== Work task ==
For the records below, give the number of lines containing the word "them" and no other text.

● ● ●

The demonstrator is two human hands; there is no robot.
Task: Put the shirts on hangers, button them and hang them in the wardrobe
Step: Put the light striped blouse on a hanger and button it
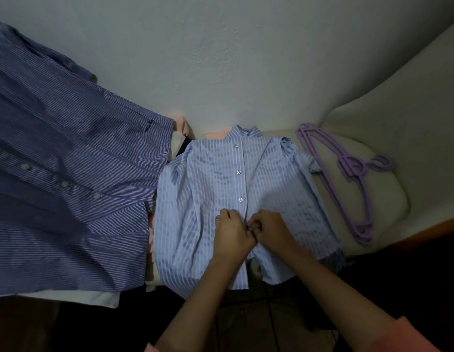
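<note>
A light blue striped shirt (208, 189) lies flat on the sofa, collar away from me, with three buttons closed down its front. My left hand (231, 232) and my right hand (270, 229) meet at the placket just below the third button, each pinching a front edge of this shirt. A dark blue striped shirt (63, 179) lies spread out to the left, its front buttoned. A bunch of purple hangers (348, 179) rests on the cushion to the right of the light shirt.
The cream sofa (388, 118) curves up at the right, with a plain wall behind. Pink and white clothes (179, 125) peek out between and under the two shirts. The floor below the sofa's front edge is dark.
</note>
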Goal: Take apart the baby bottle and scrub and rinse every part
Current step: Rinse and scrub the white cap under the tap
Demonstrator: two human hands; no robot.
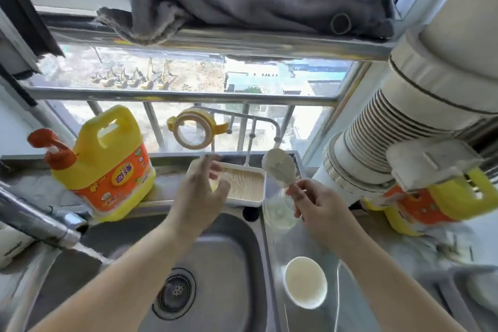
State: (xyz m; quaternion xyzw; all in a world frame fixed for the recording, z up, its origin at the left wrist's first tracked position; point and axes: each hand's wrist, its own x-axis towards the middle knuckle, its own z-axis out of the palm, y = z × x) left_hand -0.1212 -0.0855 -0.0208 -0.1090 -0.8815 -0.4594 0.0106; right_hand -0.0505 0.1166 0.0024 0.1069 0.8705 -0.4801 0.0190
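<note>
Pale bottle brush [279, 167] was gripped in the right hand [314, 203]: fingers [297, 191] curled round its handle just below the head, brush head pointing up and away from the fingertips. Directly under those fingers sat the clear bottle body [280, 214] on the steel counter beside the sink [215, 264]; whether the hand also touched it, couldn't tell.

Left hand [200, 193] was raised over the sink's back edge, fingers loosely spread and slightly bent. Something thin and clear may have been pinched at the fingertips, too blurred to confirm. Just beyond its fingertips lay a white tray [242, 183] with a wood-grain floor. Above and beyond that, the yellow-handled bottle collar [192, 128] hung on a wire drying rack [253, 127], not touching either hand.

Nearer the body than the right-hand fingers, a white cap [305, 281] lay on the counter, open side up, well apart from the hand.

Further out: yellow detergent jug [107, 167] with a red pump left of the left hand, a second yellow jug [436, 202] right of the right hand, faucet [40, 224] running water into the sink at far left.
</note>
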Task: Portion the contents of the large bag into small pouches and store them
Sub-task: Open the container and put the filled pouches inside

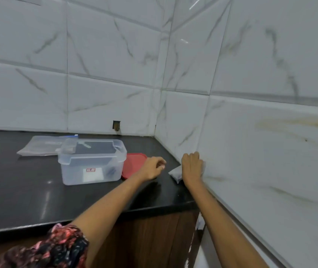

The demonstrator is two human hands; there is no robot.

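Pouches are what this job is about, and they sit on a big black counter (28, 190) in a corner of white tiled wall (270, 151). Next biggest is the clear storage box (91, 161), which stands open with its red lid (135, 163) lying flat just beside it. Something small and white shows at the bottom of the box, maybe a pouch put away already, but I cannot tell for sure. Behind the box lies a flat clear bag with a blue strip (44, 145); it looks almost empty, so I think most of the sharing out is done. One small filled pouch (175, 174) still lies on the counter by the wall, so it has to go in the box, and then the lid goes on. The right hand (192, 167) is right on top of that pouch, fingers curled down over its far end, holding it. The left hand (153, 168) hangs near the pouch, fingers loosely bent, holding nothing.
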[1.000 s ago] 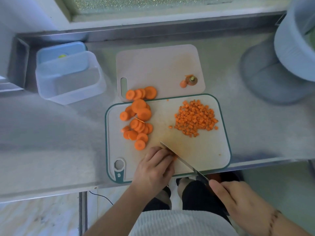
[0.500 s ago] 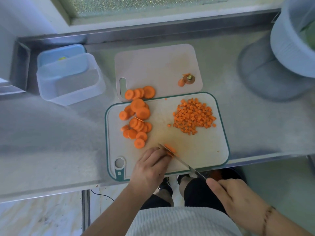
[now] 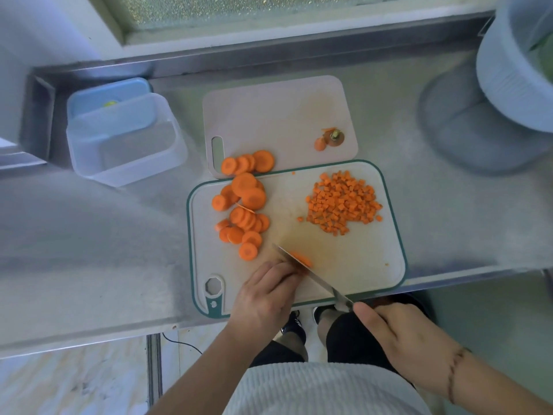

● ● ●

== Exercise answer ==
2